> What is needed
Reply only with how many lines in these entries hold the string "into".
*** Provided data Section Begins ***
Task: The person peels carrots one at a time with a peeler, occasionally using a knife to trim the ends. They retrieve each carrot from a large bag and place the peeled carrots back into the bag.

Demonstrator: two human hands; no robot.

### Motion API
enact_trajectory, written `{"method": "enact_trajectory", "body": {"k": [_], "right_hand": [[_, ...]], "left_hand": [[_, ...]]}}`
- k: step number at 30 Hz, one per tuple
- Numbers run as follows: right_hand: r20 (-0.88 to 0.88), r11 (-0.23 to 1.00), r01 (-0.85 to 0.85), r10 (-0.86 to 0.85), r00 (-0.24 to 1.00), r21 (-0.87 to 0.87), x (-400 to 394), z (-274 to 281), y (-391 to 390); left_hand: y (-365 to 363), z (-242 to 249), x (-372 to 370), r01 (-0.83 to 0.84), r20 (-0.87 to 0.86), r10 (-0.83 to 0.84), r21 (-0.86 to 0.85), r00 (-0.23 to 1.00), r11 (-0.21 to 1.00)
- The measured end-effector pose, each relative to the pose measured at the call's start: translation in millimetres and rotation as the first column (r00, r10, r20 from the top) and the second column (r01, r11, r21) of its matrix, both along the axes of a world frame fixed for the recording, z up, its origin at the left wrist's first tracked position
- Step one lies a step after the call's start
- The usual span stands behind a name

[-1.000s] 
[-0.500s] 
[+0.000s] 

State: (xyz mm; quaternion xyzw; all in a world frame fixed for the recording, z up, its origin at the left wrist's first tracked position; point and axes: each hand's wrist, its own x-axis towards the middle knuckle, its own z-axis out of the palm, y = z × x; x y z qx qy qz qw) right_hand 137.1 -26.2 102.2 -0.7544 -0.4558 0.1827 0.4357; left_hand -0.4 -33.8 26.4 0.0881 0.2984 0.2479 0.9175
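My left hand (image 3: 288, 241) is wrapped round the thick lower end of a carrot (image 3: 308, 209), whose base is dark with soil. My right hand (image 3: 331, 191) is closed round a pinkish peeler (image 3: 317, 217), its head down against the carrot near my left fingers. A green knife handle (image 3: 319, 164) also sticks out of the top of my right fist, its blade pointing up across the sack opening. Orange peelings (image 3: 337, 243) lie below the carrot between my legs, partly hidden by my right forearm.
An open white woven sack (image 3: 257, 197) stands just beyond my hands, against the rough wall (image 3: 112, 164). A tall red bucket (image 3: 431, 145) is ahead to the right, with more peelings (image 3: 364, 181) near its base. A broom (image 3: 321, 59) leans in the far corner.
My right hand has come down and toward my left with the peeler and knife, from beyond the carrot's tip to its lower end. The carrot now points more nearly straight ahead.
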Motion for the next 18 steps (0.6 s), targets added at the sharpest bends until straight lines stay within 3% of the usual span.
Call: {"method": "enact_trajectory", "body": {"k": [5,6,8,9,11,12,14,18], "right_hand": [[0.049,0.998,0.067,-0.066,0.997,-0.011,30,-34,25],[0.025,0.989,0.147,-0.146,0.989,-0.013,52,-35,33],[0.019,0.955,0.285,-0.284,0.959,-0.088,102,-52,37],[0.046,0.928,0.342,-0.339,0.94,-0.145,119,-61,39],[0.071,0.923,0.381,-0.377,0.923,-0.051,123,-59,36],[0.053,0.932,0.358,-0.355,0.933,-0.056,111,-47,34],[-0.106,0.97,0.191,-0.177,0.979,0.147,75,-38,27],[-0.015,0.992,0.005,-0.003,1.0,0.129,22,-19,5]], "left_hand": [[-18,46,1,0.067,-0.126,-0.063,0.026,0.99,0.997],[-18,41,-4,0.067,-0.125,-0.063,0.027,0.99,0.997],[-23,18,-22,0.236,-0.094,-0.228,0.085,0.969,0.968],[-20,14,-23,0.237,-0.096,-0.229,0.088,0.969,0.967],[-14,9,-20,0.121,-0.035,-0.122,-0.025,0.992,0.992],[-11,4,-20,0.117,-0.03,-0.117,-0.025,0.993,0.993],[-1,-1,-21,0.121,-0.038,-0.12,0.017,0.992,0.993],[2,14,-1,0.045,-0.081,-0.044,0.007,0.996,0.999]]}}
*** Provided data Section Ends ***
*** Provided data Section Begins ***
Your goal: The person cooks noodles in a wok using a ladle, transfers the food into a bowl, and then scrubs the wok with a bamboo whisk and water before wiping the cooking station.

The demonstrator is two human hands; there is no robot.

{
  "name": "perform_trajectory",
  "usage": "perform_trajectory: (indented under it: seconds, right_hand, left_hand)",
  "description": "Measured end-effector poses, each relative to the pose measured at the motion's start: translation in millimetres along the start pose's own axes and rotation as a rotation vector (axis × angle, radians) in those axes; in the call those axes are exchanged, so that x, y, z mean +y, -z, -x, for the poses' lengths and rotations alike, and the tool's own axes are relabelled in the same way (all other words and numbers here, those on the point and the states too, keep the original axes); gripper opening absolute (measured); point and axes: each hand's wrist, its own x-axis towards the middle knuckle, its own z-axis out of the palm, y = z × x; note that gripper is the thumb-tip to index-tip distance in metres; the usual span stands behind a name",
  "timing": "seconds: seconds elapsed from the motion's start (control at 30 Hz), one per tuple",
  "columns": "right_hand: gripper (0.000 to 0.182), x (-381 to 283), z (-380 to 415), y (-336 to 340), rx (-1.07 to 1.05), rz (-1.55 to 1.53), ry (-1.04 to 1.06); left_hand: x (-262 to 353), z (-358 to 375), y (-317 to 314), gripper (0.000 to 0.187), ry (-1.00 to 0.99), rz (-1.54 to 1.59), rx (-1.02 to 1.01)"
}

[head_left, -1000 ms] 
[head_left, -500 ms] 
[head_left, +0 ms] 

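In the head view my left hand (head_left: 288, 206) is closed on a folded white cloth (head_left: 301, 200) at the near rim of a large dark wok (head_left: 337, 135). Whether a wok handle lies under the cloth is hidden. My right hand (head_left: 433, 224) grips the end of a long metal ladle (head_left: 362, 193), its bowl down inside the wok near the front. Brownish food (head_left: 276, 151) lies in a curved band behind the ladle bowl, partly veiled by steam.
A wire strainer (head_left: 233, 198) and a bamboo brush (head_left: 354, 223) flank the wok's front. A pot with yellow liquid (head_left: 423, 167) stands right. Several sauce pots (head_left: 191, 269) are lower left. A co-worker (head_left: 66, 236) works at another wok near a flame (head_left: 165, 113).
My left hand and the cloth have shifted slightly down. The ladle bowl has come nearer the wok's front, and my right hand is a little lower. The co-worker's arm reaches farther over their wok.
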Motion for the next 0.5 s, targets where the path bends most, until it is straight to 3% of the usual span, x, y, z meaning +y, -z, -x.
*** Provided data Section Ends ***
> Expected answer
2